1. The application of a double-stranded cytosine deaminase in the single-base resolution localization analysis of 5hmC-modified DNA, characterized in that, The amino acid sequence of the double-stranded cytosine deaminase is shown in SEQ ID NO.

1.

2. The application of the double-stranded cytosine deaminase according to claim 1 in the single-base resolution localization analysis of 5hmC-modified DNA, characterized in that, The cytosine is deaminated using the double-stranded cytosine deaminase, wherein the cytosine is C, 5mC, 5fC, and 5caC.

3. The application of a double-stranded cytosine deaminase in cytosine deamination, characterized in that, The cytosine is C, 5mC, 5fC, and 5caC.

4. A method for single-base resolution localization analysis of 5-hydroxymethylcytosine-modified DNA, characterized in that, Includes the following steps: The 5hmC in the DNA to be tested was glycosylated for protection to obtain the first DNA fragment.
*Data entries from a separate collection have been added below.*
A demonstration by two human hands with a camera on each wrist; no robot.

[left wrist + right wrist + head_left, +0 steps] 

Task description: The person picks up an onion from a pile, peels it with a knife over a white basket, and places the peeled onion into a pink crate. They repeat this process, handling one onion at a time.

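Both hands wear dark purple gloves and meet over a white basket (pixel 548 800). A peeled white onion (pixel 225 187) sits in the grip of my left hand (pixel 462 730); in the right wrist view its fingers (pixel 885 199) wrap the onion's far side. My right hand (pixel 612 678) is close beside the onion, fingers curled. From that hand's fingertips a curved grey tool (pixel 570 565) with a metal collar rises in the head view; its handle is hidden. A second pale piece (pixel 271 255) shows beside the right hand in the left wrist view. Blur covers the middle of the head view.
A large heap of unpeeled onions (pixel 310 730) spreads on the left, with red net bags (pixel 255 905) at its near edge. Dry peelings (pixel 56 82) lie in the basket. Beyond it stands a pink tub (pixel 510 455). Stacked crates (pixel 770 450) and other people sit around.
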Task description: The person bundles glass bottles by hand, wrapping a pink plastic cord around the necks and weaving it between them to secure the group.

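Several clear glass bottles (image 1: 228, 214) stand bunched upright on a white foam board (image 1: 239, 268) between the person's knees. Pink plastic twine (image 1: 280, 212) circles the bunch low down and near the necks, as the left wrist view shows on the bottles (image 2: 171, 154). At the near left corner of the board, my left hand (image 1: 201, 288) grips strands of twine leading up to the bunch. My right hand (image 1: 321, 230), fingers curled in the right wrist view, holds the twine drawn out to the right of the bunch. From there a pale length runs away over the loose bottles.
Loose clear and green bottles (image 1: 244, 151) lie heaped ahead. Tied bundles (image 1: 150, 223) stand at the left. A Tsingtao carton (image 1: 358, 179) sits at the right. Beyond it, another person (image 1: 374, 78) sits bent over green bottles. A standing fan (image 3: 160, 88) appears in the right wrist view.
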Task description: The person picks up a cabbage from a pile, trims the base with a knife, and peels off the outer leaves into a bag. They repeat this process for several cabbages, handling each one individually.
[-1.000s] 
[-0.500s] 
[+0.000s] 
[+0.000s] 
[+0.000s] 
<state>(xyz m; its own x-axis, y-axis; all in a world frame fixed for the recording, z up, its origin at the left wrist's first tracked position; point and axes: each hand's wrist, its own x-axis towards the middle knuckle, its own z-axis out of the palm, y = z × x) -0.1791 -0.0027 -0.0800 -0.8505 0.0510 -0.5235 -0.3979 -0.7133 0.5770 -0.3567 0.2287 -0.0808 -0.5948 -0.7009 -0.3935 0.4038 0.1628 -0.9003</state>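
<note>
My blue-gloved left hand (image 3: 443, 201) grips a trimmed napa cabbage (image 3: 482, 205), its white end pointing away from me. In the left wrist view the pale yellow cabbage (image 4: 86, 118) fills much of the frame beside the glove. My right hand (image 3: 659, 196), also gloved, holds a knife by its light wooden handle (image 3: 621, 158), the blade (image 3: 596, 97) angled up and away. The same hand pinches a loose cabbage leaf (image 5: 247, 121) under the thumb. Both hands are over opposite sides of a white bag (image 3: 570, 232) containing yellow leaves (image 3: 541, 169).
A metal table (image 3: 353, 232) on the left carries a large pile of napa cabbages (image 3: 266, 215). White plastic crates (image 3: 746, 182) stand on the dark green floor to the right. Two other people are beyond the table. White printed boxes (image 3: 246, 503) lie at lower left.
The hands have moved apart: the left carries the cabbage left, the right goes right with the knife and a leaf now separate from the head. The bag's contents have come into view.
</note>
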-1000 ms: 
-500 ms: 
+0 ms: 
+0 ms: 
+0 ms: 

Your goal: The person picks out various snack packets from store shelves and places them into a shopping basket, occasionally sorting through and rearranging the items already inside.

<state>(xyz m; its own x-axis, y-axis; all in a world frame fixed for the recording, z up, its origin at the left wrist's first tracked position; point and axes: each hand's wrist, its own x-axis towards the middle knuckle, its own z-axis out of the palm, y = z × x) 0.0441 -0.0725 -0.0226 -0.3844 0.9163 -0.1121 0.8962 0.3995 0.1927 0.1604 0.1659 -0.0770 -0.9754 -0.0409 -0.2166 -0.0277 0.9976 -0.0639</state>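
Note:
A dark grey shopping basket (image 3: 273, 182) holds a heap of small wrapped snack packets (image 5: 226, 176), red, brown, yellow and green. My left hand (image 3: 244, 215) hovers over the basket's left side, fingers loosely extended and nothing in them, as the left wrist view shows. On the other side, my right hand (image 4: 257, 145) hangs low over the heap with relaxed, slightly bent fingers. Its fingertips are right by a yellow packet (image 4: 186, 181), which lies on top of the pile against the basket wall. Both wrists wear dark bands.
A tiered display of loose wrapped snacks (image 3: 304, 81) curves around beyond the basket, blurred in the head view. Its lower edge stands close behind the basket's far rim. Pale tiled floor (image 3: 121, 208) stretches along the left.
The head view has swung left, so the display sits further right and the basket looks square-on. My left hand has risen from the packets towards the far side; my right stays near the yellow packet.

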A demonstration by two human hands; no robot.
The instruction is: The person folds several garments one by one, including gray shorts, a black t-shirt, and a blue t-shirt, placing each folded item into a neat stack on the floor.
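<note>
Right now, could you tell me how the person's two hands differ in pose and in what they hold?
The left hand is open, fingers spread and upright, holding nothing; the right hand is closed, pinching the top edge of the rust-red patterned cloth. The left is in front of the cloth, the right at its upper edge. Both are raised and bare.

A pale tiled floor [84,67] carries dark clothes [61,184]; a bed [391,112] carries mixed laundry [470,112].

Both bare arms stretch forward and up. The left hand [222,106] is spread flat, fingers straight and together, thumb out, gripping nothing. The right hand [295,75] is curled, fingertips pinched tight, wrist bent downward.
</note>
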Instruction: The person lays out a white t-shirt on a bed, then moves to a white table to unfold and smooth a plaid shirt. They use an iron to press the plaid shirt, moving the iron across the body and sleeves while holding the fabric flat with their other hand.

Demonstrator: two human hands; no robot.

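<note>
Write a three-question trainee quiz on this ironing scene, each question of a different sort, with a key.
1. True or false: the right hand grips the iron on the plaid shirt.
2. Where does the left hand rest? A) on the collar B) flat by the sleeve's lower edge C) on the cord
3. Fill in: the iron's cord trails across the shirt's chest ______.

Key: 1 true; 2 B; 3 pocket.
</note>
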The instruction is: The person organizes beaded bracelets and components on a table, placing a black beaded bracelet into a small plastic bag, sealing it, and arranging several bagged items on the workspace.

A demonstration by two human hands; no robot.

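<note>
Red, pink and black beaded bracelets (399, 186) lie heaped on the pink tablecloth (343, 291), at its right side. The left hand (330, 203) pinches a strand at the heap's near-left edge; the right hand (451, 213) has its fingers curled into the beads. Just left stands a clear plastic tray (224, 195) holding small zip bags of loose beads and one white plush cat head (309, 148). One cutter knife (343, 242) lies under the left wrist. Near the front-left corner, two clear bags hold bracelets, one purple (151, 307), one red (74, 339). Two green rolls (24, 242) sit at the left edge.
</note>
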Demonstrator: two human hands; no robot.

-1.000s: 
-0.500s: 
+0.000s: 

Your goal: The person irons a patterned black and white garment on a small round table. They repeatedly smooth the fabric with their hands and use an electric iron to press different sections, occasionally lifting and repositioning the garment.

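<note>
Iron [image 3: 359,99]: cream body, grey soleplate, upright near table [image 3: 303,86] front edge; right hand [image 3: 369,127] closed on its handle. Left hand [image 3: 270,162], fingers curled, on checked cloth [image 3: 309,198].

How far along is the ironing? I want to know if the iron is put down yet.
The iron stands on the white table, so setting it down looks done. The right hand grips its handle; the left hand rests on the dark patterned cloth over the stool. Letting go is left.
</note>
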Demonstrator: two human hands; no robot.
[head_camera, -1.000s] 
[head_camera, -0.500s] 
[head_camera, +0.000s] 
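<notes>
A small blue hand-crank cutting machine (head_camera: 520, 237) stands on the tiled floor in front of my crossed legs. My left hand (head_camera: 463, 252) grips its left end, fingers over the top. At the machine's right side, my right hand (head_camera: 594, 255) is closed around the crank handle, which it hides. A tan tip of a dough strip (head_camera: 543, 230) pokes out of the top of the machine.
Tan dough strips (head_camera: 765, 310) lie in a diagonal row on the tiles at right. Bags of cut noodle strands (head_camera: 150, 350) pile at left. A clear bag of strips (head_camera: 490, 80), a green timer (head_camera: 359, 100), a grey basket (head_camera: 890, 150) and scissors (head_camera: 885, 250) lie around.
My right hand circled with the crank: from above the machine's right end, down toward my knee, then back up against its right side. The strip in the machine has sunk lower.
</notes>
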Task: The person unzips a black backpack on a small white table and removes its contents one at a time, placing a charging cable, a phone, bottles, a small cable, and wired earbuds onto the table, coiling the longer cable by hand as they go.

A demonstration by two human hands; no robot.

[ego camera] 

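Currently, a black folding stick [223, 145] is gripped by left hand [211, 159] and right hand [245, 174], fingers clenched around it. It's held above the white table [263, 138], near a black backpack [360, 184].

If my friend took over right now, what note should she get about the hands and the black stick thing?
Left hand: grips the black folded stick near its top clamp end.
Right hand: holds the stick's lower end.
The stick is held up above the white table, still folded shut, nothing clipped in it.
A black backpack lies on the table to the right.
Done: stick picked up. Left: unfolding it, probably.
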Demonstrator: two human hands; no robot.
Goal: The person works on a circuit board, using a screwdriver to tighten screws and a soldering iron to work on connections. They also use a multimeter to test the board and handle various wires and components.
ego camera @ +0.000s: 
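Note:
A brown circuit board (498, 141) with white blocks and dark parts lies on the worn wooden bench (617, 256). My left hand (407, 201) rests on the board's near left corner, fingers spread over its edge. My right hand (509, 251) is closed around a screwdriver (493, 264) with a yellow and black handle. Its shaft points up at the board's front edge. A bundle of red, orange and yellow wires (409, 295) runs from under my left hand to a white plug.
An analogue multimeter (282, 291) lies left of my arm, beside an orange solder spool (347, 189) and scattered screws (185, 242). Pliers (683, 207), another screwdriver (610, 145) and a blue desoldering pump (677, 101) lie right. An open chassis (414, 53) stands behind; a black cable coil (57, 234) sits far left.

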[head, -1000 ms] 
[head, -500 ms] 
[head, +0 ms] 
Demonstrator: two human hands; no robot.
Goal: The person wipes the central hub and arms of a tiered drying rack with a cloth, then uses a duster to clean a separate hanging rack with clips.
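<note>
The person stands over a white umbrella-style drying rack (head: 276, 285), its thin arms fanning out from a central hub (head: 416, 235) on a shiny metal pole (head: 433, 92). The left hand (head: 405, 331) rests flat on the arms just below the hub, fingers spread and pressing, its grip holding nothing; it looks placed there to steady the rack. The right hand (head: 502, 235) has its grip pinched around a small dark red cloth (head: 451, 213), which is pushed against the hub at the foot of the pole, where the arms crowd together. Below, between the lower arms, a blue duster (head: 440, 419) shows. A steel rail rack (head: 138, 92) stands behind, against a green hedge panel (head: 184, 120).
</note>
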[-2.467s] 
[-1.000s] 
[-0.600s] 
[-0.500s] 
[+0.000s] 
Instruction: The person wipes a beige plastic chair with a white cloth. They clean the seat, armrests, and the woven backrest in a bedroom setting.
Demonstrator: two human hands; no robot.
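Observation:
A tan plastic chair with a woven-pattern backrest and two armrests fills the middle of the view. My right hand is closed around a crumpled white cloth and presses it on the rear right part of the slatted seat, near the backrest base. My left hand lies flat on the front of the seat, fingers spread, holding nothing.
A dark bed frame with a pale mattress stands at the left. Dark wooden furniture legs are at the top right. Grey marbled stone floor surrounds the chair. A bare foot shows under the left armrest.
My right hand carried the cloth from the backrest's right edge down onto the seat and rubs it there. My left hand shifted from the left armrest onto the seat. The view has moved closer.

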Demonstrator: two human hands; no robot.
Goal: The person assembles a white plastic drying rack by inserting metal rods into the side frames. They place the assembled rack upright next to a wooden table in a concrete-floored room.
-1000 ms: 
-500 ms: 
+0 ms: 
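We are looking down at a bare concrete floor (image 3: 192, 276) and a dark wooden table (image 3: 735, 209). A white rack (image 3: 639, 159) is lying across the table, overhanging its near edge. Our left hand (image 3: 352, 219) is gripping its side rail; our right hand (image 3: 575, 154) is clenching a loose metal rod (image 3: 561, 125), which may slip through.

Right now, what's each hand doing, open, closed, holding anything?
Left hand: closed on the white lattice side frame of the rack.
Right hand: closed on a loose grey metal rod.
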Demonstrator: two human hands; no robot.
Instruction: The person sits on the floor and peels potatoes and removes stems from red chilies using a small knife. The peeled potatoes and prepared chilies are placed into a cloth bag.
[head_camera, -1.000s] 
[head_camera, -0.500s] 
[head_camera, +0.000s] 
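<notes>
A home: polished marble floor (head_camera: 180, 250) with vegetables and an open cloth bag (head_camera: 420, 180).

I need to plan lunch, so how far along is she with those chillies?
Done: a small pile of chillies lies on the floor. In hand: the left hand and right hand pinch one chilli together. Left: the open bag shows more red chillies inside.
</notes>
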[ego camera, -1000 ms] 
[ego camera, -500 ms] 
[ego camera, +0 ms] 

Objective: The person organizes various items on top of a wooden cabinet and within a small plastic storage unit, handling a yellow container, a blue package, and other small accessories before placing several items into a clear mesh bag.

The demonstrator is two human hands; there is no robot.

The first DNA fragment was deaminated using double-stranded cytosine deaminase to obtain the second DNA fragment; The second DNA fragment was amplified by PCR and sequenced. The sequencing results are compared with the original sequence. The sites that are still read as C in the sequencing results are the 5hmC sites. The amino acid sequence of the double-stranded cytosine deaminase is shown in SEQ ID NO.

1.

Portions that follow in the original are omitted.